By bringing in the real world – a wheelchair ramp on a gallows, an ad for Viagra on an erect skyscraper, a lawyer casually claiming he can sue God – Mankoff’s humor defies easy categorization. One cartoon has a CEO type seated at a desk while a suited figure in front of him strikes an awkward dance move: “Say what’s on your mind Harris, the language of dance has always eluded me.”

The banner over a captionless cartoon from 1979 reads “10th Annual Woodstock Reunion.” Beneath it lies a landscape of suited figures sharing cocktails. Another cartoon has suited partygoers quipping, “If this is the Information Age, how come no one knows anything?”

“The purpose of the fantasy world is somewhat like the purpose of the horror movies: We can indulge our not-correct impulses in a fairly harmless way,” Mankoff said.

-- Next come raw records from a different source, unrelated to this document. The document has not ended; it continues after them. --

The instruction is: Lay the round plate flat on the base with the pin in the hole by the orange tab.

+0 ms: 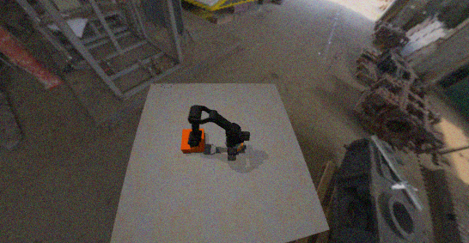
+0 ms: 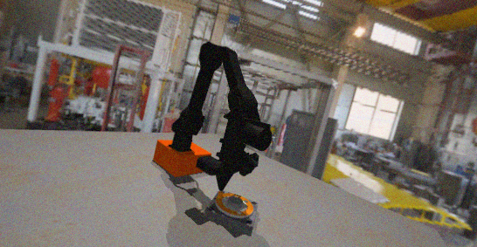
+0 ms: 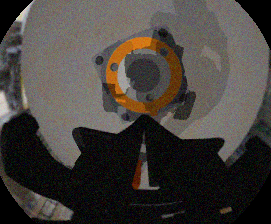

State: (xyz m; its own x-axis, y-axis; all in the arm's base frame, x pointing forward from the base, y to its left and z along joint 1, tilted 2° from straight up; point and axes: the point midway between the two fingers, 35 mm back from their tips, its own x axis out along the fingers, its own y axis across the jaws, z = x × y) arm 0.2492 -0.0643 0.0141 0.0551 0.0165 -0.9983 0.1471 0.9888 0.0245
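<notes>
The round plate (image 2: 224, 202) (image 3: 175, 75) has an orange ring and sits around the grey post (image 3: 145, 75) on the grey base (image 3: 107, 56). In the wrist view its orange tab (image 3: 153, 112) shows at the ring's near edge, with a dark hole (image 3: 149, 97) just inward. The pin cannot be made out, and whether the plate lies fully flat is unclear. My gripper (image 2: 221, 190) (image 3: 144, 117) is shut and empty. It points down, its tips right at the plate's edge by the tab; whether they touch it cannot be told. In the top view the arm mostly hides the plate.
The orange block (image 1: 187, 142) (image 2: 175, 159) under the arm's foot stands beside the base on the pale table (image 1: 206, 202) (image 2: 79, 188). The arm's shadow falls around the base and over part of the plate.
</notes>
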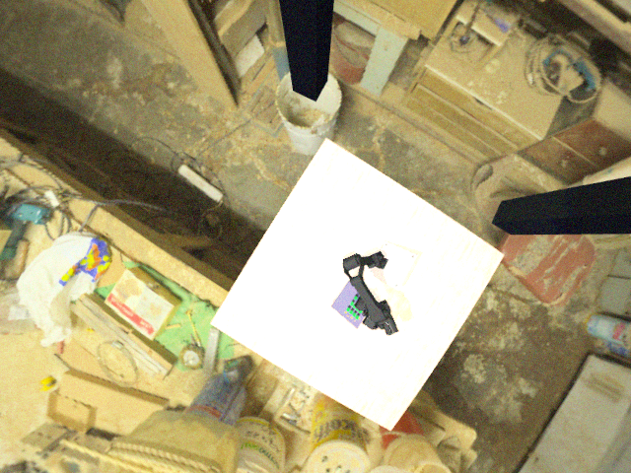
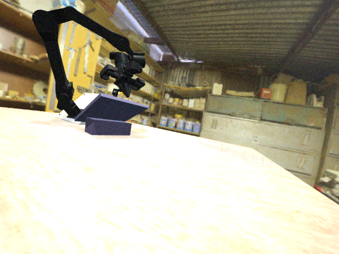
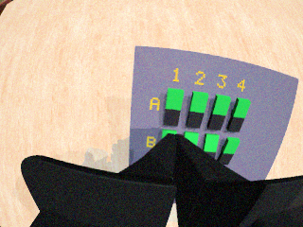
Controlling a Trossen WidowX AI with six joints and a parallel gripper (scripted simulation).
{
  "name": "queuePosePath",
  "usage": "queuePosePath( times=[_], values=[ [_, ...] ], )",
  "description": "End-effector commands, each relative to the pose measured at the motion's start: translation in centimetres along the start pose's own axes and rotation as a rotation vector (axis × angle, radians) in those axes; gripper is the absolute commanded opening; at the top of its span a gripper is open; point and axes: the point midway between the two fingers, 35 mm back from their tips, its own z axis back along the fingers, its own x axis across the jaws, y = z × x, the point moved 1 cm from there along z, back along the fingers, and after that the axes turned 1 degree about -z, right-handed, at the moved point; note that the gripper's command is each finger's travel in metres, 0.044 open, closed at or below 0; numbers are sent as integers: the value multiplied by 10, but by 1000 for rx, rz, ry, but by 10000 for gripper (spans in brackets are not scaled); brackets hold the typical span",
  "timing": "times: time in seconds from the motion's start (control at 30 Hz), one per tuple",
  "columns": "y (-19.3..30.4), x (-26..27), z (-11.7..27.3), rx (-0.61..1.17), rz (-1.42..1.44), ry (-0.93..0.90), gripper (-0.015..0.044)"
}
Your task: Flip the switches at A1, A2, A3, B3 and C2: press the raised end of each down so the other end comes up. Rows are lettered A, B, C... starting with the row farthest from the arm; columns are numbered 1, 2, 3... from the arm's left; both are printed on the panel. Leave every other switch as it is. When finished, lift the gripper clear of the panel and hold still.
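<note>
purple panel (image 3: pixel 265 97), green-and-black switches (image 3: pixel 197 109)

Tilted purple panel (image 3: pixel 268 104) on the table; green-and-black switches (image 3: pixel 197 110), raised ends seemingly far-side.
</note>
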Motion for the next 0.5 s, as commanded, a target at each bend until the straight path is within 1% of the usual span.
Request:
queuePosePath(
  times=[0.0,0.1,0.2,0.37,0.47],
  values=[
    [2,-1,16,13,2,7,0],
    [-1,-4,16,13,2,7,0],
    [-17,-22,16,13,3,8,0],
    [-17,-22,14,15,3,8,0],
    [-18,-23,-11,33,2,9,0]
  ],
)
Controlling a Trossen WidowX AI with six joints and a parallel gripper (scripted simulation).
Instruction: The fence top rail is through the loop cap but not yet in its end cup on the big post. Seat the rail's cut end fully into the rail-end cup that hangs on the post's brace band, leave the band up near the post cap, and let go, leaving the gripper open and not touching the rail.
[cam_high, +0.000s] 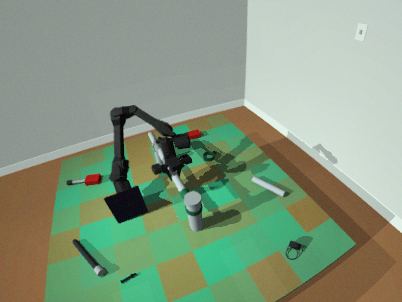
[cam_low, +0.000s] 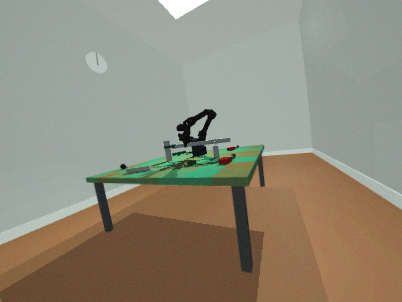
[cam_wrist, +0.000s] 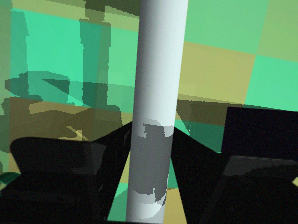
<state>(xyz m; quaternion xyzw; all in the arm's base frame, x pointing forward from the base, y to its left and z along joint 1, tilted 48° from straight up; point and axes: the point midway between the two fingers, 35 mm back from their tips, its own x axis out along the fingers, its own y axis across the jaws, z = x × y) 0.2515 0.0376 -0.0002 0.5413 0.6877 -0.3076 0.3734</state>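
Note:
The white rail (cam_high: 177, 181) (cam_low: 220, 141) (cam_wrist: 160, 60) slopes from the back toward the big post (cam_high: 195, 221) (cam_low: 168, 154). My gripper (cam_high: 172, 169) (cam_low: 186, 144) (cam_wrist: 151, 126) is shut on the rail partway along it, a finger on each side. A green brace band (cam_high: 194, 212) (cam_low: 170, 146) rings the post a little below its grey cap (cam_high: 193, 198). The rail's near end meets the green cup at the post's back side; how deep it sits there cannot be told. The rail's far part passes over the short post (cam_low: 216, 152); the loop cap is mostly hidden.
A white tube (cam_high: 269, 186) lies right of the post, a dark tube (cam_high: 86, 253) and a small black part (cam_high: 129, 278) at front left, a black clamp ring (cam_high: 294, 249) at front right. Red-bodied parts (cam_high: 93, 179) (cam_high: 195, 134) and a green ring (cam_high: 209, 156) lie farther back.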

For Mankoff, this approach is “rooted in the psychological truths about what humor is for.” He cited chimpanzees as beings that laugh, smile and mock fight as a necessary form of interaction. “A lot of humor is saying ‘We’re teasing, we’re probing, we’re saying things you couldn’t normally say, but ultimately it’s for fun.’ “

It’s hard to reconcile the ideal innocence of humor with its real-world consequences. Mankoff firmly disagreed with the publications that decided not to run the controversial Danish cartoons depicting Mohammed as a suicide bomber. He spoke of the decision as based on a culture of fear.

“There’s a purpose for humor which enables us to deal with all our ambiguous impulses, even the ones of aggression, because it’s just mock aggression,” he said. “Wouldn’t the world be so much better if we had mock aggression instead of real aggression?”

Mankoff and his work are not new to Ann Arbor. In 2003, Mankoff was informally invited by the Knight-Wallace Fellows to give a series of five lectures in conjunction with the University’s psychology department.

Mankoff was able to grant the University access to the entire New Yorker cartoon catalogue. Several avenues of research have subsequently benefited from the catalogue’s availability, such as a project tracking pupil dilation at the moment a spectator comprehends a cartoon’s punchline.

For Mankoff, there is no last laugh. He invests equally in rational and irrational qualities of humor, a human emotion he likens to an unexplored territory.

But for all of his psychology, perhaps Mankoff’s take on cartoons can be best defined by the two requirements for his mini-course: a gift for laughter and a sense that the world is mad.